PROBLEM:
Please transcribe the data that follows exactly, from its first line through the line that contains "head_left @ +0".

Items from a data source:
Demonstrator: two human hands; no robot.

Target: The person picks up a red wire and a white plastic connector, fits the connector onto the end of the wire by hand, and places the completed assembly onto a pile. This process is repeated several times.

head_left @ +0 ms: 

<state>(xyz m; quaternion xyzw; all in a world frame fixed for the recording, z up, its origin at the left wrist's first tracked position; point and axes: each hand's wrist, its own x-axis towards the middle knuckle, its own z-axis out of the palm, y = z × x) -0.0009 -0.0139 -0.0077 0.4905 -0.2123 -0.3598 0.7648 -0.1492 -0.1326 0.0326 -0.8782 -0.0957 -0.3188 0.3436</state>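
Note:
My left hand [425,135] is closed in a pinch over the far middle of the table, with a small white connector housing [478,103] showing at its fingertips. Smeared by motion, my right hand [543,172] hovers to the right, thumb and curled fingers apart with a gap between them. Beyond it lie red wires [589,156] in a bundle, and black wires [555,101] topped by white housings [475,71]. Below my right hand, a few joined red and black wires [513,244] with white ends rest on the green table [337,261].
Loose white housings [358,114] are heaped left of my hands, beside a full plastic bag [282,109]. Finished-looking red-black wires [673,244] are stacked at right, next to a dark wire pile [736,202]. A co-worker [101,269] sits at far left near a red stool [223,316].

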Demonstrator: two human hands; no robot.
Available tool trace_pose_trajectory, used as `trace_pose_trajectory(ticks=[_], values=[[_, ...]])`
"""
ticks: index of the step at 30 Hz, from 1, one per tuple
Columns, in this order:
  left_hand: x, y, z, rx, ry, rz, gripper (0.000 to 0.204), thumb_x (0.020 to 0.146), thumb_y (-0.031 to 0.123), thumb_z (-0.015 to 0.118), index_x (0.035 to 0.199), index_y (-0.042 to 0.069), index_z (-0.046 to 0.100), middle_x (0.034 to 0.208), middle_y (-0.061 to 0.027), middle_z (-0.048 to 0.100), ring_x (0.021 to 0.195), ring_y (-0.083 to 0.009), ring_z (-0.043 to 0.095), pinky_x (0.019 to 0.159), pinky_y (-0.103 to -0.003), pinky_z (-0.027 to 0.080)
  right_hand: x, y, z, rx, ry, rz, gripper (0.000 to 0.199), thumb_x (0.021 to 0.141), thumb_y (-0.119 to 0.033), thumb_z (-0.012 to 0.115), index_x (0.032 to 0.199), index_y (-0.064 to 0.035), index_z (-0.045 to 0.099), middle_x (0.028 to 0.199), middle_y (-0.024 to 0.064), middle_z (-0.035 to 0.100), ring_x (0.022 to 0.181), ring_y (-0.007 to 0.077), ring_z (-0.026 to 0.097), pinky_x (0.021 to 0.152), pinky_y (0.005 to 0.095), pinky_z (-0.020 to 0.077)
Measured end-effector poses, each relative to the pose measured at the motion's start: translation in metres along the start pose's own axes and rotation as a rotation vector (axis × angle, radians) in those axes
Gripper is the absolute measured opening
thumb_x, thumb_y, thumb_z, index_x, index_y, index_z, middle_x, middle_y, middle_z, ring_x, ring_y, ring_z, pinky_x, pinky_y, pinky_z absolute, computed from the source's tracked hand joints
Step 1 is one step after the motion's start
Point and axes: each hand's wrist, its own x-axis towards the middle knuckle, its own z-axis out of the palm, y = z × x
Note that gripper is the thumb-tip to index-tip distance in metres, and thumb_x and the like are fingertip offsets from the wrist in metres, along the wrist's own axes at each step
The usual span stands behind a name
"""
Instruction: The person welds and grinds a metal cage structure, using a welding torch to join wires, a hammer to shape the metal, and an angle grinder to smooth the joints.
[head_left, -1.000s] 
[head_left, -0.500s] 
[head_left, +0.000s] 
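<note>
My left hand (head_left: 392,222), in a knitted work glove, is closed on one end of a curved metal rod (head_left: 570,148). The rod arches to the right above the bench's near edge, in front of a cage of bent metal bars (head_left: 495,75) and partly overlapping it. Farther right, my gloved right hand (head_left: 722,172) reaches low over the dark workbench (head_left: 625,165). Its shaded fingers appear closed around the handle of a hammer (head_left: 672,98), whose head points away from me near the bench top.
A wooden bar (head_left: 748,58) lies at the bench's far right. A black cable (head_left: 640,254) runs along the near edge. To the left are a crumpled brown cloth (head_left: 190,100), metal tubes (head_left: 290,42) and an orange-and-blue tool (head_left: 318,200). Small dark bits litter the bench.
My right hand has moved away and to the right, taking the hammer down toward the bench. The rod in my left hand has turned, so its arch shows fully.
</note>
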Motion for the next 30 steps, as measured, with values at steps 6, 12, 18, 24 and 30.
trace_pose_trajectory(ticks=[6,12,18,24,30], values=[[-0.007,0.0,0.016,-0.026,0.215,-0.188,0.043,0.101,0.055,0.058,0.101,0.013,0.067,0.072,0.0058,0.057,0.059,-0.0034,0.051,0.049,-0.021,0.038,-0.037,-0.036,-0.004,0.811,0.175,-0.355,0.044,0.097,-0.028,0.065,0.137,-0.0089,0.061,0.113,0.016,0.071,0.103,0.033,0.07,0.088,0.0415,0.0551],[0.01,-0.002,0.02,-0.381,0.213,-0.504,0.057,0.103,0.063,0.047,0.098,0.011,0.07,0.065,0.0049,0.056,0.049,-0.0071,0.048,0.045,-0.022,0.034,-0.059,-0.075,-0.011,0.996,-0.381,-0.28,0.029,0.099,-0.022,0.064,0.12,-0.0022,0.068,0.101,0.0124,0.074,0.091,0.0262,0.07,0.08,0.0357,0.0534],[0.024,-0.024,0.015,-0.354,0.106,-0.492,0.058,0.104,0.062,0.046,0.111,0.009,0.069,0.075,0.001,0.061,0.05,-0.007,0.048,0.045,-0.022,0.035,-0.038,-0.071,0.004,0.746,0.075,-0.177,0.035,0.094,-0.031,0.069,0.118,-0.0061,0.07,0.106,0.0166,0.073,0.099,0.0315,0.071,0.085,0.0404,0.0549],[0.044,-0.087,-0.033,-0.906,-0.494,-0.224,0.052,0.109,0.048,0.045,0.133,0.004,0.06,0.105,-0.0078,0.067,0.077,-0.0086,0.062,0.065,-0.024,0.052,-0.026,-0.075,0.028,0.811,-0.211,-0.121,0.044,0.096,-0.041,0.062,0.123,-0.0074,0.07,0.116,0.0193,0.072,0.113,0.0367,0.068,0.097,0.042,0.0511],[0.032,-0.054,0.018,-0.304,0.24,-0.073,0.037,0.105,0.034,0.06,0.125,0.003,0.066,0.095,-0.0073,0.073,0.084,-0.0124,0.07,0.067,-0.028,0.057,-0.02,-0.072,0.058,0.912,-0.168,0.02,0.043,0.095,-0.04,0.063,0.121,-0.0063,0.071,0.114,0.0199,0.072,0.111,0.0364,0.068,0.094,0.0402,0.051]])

THE COMPLETED TASK:
Demonstrator: two human hands; no robot.

Target: The person picks up a red wire and a white plastic connector, fits the connector onto the end of the wire by hand, and places the completed assembly onto a pile. This process is repeated several times.

head_left @ +0 ms: 

The response is now finished.